Beginning with the line that contains "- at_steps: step", copy each remaining line of the data below exactly.

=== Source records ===
____________

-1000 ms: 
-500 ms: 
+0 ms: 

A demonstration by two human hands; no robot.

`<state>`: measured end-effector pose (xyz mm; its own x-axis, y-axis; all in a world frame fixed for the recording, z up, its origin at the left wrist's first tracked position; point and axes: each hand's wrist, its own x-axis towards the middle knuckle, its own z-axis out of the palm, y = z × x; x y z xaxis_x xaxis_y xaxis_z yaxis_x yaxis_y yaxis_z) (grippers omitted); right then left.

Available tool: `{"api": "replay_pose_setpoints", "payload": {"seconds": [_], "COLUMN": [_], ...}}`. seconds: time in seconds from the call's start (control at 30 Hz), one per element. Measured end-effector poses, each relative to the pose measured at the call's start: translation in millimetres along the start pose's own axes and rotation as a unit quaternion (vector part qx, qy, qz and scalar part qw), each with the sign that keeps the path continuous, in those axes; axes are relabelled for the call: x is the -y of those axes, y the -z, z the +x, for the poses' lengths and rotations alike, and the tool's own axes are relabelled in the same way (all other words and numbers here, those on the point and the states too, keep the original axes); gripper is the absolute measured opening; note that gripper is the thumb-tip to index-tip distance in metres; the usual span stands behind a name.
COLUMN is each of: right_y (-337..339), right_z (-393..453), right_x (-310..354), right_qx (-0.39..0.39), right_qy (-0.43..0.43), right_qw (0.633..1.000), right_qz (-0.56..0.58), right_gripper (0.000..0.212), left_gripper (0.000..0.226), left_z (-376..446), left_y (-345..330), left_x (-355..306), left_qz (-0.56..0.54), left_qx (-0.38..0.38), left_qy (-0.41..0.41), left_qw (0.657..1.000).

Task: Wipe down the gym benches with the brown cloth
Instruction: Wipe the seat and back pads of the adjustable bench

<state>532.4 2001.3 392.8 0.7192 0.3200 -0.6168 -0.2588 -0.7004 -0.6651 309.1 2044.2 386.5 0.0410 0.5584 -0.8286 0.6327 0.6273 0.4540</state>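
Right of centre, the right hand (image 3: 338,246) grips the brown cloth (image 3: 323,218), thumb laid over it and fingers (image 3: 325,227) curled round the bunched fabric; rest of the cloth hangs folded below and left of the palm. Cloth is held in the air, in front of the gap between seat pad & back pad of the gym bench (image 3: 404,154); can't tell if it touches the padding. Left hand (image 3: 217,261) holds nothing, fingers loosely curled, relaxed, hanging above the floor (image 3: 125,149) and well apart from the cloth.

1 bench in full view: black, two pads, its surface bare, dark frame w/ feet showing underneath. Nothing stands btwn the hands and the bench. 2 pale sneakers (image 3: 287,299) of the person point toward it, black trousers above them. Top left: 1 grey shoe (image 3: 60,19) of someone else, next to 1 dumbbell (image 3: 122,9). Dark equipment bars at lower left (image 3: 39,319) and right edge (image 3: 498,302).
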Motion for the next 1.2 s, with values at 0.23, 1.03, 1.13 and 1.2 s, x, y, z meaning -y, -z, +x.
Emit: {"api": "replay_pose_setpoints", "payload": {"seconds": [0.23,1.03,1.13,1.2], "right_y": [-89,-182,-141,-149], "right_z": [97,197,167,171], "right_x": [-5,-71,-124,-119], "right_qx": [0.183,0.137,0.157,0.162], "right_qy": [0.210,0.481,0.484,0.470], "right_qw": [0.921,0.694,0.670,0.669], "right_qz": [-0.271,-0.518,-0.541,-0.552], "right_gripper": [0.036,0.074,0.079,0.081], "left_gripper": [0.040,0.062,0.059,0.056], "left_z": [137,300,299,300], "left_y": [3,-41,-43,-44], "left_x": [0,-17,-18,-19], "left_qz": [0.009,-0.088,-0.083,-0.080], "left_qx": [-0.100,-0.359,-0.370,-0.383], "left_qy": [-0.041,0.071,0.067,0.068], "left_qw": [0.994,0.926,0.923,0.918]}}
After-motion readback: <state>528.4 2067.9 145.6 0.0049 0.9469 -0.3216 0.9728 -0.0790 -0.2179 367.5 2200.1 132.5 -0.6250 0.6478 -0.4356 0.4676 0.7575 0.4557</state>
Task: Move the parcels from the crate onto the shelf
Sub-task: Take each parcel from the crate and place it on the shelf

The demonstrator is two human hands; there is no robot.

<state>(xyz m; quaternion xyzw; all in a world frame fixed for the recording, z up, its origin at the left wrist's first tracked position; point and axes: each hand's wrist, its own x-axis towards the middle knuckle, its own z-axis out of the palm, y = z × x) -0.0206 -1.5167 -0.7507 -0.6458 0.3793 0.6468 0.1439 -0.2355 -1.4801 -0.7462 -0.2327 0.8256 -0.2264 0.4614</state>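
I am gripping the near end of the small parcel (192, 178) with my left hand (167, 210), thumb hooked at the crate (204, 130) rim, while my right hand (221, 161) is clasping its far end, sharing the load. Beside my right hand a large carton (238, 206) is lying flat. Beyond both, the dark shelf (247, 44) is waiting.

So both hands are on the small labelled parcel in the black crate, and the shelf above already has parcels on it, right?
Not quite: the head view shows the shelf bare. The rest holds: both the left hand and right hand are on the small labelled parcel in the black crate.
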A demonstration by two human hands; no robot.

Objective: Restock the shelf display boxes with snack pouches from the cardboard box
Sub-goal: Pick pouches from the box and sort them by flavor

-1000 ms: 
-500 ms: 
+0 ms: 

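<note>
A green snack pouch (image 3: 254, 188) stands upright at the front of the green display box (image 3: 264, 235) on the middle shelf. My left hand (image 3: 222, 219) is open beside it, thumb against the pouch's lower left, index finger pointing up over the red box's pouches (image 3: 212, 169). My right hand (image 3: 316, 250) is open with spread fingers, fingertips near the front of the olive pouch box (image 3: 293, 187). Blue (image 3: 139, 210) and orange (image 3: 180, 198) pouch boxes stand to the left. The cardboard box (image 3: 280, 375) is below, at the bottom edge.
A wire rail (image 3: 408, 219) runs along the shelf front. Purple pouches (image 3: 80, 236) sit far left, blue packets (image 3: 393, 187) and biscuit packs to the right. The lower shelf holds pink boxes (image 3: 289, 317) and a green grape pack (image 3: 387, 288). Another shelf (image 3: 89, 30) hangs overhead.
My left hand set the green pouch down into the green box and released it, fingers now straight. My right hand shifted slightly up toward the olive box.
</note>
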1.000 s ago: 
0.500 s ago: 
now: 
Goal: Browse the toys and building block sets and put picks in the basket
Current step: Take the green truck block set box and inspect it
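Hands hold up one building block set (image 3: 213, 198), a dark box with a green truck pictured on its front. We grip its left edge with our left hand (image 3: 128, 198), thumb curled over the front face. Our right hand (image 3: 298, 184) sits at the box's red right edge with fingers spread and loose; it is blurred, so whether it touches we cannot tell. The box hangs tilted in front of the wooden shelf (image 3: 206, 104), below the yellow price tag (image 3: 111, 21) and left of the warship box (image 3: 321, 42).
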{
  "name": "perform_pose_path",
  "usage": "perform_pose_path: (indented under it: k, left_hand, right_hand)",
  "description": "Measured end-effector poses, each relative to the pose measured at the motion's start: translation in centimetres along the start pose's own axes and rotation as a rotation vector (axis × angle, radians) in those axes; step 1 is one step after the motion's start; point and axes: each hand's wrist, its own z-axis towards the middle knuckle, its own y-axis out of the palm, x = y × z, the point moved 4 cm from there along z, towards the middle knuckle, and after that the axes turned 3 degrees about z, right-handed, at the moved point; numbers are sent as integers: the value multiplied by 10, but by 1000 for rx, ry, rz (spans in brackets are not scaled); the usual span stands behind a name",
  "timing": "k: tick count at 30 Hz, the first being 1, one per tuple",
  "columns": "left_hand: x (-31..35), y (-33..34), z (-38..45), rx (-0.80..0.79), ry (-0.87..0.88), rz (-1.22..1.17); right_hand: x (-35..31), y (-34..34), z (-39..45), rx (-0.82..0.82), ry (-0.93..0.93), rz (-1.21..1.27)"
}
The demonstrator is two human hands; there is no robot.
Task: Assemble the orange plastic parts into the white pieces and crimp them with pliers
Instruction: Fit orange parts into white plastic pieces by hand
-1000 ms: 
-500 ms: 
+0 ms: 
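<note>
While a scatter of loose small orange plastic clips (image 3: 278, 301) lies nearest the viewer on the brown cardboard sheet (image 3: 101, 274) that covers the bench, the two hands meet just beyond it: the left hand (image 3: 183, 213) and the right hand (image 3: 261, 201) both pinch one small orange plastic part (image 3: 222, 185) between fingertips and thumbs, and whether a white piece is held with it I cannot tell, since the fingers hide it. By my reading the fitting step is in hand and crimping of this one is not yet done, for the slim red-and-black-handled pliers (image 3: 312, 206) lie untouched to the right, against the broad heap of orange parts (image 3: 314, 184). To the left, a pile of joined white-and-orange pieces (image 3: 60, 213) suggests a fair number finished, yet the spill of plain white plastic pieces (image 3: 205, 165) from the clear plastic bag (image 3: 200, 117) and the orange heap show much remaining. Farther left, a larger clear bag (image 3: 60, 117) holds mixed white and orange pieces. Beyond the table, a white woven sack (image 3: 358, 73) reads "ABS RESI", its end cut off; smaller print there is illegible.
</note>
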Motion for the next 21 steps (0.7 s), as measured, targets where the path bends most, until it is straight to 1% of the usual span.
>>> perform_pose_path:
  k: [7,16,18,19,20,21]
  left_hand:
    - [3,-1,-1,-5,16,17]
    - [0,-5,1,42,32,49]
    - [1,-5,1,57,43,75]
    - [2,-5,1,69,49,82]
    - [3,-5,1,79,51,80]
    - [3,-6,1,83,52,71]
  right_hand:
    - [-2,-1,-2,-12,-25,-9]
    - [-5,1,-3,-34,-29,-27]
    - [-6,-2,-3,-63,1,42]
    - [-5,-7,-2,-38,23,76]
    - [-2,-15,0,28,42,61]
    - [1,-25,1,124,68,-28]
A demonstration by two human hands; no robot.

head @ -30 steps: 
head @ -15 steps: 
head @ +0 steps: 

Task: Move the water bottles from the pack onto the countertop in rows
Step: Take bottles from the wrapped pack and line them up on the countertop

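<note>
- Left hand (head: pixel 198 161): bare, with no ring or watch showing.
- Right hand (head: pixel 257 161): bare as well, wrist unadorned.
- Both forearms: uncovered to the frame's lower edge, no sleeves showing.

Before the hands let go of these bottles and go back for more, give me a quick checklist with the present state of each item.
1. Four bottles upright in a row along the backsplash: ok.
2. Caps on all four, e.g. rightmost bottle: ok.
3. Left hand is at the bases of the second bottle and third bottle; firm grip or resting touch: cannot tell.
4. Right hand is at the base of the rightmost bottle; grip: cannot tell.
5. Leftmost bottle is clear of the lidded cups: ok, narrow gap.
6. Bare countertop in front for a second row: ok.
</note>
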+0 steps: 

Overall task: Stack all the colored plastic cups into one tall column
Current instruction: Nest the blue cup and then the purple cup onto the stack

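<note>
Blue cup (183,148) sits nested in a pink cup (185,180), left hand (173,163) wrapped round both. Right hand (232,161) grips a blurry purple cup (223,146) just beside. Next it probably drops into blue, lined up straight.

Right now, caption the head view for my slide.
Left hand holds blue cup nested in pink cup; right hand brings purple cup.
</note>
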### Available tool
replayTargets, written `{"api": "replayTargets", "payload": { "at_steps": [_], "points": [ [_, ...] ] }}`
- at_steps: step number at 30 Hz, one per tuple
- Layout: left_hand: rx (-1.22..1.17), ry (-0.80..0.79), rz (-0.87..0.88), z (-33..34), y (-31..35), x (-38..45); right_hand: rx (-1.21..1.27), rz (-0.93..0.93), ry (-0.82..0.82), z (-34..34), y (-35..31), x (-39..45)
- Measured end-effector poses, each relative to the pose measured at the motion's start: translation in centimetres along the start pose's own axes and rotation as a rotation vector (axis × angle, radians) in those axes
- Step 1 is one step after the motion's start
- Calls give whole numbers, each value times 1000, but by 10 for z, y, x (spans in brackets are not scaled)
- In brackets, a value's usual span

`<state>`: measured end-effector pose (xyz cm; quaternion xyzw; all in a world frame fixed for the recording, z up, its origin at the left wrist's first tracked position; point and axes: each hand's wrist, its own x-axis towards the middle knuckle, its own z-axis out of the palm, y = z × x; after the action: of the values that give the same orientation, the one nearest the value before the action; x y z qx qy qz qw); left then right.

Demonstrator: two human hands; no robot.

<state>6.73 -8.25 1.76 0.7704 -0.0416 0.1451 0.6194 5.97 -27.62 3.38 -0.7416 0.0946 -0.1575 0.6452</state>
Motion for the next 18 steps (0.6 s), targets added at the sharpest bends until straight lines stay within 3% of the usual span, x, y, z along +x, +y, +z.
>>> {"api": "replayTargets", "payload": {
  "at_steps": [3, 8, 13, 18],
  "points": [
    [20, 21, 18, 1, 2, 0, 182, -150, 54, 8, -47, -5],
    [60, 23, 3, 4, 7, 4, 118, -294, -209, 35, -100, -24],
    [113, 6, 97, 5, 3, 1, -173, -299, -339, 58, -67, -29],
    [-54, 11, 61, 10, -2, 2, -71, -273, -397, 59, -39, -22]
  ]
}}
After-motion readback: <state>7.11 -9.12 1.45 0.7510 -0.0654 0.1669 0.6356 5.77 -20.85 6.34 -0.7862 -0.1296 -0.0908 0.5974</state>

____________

=== Response box ===
- at_steps: step number at 30 Hz, one per tuple
- Layout: left_hand: rx (-1.22..1.17), ry (-0.80..0.79), rz (-0.87..0.88), z (-33..34), y (-31..35), x (-38..45); right_hand: rx (-1.21..1.27), rz (-0.93..0.93), ry (-0.82..0.82), z (-34..34), y (-35..31), x (-39..45)
- Measured end-effector poses, each relative to the pose measured at the motion's start: translation in centimetres along the start pose's own axes and rotation as a rotation vector (axis × angle, radians) in those axes
- Step 1 is one step after the motion's start
- Calls give whole numbers, each value times 1000, but by 10 for z, y, x (spans in brackets are not scaled)
- In brackets, a value's usual span

`<state>`: measured end-effector pose (xyz cm; quaternion xyzw; all in a world frame fixed for the recording, z up, its origin at the left wrist's first tracked position; point and axes: each hand's wrist, its own x-axis towards the middle knuckle, its own z-axis out of the palm, y = z × x; after the action: of the values that give the same orientation, the one nearest the value before the action; x y z qx qy qz qw); left then right.

Demonstrator: two human hands; no robot.

<state>6.73 -8.25 1.76 0.7704 -0.0416 0.1451 0.6194 5.97 -27.62 3.38 -0.7416 0.0946 -0.1575 0.6452</state>
Motion for the next 18 steps (0.6 s), targets added at the sharpest bends until straight lines stay within 3% of the usual span, x, y, z along +x, +y, +z.
>>> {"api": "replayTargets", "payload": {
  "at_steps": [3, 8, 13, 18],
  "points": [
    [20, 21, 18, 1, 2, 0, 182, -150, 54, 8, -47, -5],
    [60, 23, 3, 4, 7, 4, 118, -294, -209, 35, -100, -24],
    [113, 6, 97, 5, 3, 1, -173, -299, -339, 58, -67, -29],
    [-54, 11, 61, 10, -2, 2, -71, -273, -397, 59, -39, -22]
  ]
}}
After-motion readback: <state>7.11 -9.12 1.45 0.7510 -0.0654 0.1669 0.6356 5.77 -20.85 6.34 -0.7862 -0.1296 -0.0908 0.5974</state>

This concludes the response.